Transcribe the data in full and exactly, omitting any pictures.

- Data extract -
↓
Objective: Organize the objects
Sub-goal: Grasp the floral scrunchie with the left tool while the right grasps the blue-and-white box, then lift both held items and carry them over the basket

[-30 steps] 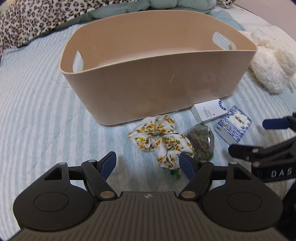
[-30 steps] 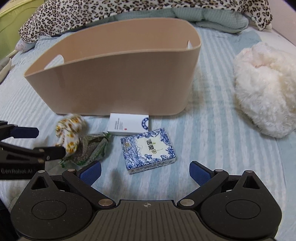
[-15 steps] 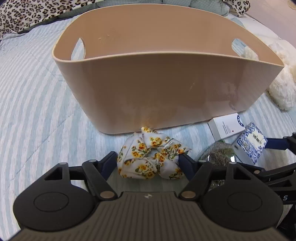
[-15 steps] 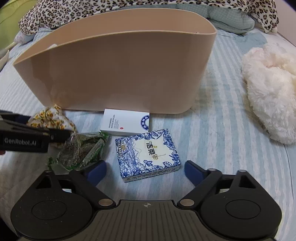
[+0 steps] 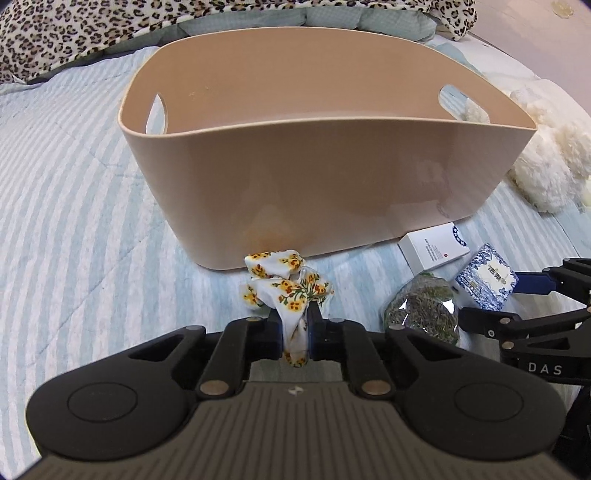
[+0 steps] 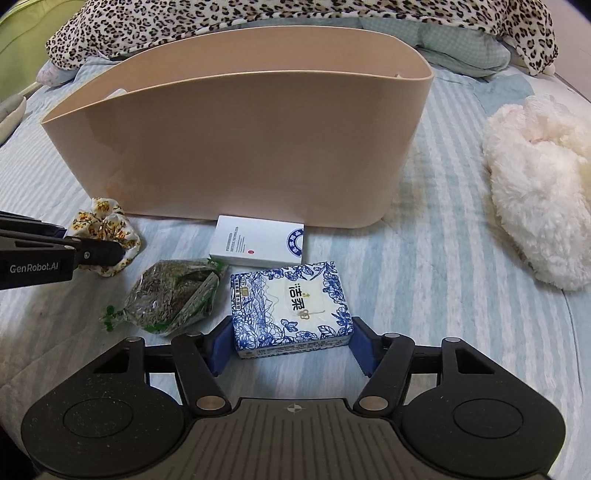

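1. Jaws on my left gripper [image 5: 295, 332] are pressed in on the scrunchie [image 5: 286, 286], pinching a fold of its floral cloth between the pads while the rest bunches out ahead at 12 o'clock.
2. Jaws on my right gripper [image 6: 291, 347] are spread, one pad on each side of the tissue pack [image 6: 291, 306]; I cannot tell whether either pad touches it.
3. From the left wrist view, the bin [image 5: 332, 184] stands at 12 o'clock on the striped bedspread [image 5: 74, 221], its near wall just beyond the scrunchie. I see cut-out handles in both end walls.
4. At 2 o'clock of my left gripper lies the herb bag [image 5: 421, 308], and past it the white box [image 5: 436, 245] rests against the foot of the bin.
5. My right gripper shows at 3 o'clock in that view, with the tissue pack between its fingers [image 5: 532, 282].
6. From the right wrist view, the herb bag [image 6: 173, 295] lies at 10 o'clock, just beside the tissue pack, and the white box [image 6: 258, 240] sits at 12 o'clock, between pack and bin [image 6: 258, 147].
7. My left gripper [image 6: 110, 254] enters at 9 o'clock with the scrunchie [image 6: 107, 225] at its tip.
8. A fluffy white toy [image 6: 535, 203] lies at 2 o'clock, well apart from the boxes.
9. Leopard-print fabric [image 6: 258, 14] is heaped behind the bin at 12 o'clock.
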`<state>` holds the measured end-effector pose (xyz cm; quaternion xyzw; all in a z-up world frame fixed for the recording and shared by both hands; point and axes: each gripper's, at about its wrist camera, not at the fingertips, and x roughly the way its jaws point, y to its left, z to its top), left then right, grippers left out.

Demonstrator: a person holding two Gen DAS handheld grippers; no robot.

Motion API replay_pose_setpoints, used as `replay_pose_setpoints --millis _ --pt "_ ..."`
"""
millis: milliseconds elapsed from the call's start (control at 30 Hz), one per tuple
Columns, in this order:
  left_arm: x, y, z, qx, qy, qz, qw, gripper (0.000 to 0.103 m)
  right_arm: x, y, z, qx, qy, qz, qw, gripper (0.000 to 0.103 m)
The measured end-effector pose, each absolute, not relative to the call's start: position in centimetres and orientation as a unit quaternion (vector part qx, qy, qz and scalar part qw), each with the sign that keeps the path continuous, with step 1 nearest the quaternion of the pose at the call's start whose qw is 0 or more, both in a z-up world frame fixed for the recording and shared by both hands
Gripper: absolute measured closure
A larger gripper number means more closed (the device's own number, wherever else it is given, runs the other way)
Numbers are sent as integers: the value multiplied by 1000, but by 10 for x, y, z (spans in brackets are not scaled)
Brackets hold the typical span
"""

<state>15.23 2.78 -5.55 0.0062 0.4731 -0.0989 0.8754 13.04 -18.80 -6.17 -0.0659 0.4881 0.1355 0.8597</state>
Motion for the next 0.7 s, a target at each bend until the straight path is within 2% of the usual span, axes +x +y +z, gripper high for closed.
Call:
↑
- Answer to the exercise -
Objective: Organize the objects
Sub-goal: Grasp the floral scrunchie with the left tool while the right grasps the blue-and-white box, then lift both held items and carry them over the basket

[-30 steps] 
[-30 steps] 
[-15 steps] 
[-15 steps] 
[+0 steps] 
[+0 steps] 

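1. Jaws on my left gripper [image 5: 295, 332] are pressed in on the scrunchie [image 5: 286, 286], pinching a fold of its floral cloth between the pads while the rest bunches out ahead at 12 o'clock.
2. Jaws on my right gripper [image 6: 291, 347] are spread, one pad on each side of the tissue pack [image 6: 291, 306]; I cannot tell whether either pad touches it.
3. From the left wrist view, the bin [image 5: 332, 184] stands at 12 o'clock on the striped bedspread [image 5: 74, 221], its near wall just beyond the scrunchie. I see cut-out handles in both end walls.
4. At 2 o'clock of my left gripper lies the herb bag [image 5: 421, 308], and past it the white box [image 5: 436, 245] rests against the foot of the bin.
5. My right gripper shows at 3 o'clock in that view, with the tissue pack between its fingers [image 5: 532, 282].
6. From the right wrist view, the herb bag [image 6: 173, 295] lies at 10 o'clock, just beside the tissue pack, and the white box [image 6: 258, 240] sits at 12 o'clock, between pack and bin [image 6: 258, 147].
7. My left gripper [image 6: 110, 254] enters at 9 o'clock with the scrunchie [image 6: 107, 225] at its tip.
8. A fluffy white toy [image 6: 535, 203] lies at 2 o'clock, well apart from the boxes.
9. Leopard-print fabric [image 6: 258, 14] is heaped behind the bin at 12 o'clock.
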`<state>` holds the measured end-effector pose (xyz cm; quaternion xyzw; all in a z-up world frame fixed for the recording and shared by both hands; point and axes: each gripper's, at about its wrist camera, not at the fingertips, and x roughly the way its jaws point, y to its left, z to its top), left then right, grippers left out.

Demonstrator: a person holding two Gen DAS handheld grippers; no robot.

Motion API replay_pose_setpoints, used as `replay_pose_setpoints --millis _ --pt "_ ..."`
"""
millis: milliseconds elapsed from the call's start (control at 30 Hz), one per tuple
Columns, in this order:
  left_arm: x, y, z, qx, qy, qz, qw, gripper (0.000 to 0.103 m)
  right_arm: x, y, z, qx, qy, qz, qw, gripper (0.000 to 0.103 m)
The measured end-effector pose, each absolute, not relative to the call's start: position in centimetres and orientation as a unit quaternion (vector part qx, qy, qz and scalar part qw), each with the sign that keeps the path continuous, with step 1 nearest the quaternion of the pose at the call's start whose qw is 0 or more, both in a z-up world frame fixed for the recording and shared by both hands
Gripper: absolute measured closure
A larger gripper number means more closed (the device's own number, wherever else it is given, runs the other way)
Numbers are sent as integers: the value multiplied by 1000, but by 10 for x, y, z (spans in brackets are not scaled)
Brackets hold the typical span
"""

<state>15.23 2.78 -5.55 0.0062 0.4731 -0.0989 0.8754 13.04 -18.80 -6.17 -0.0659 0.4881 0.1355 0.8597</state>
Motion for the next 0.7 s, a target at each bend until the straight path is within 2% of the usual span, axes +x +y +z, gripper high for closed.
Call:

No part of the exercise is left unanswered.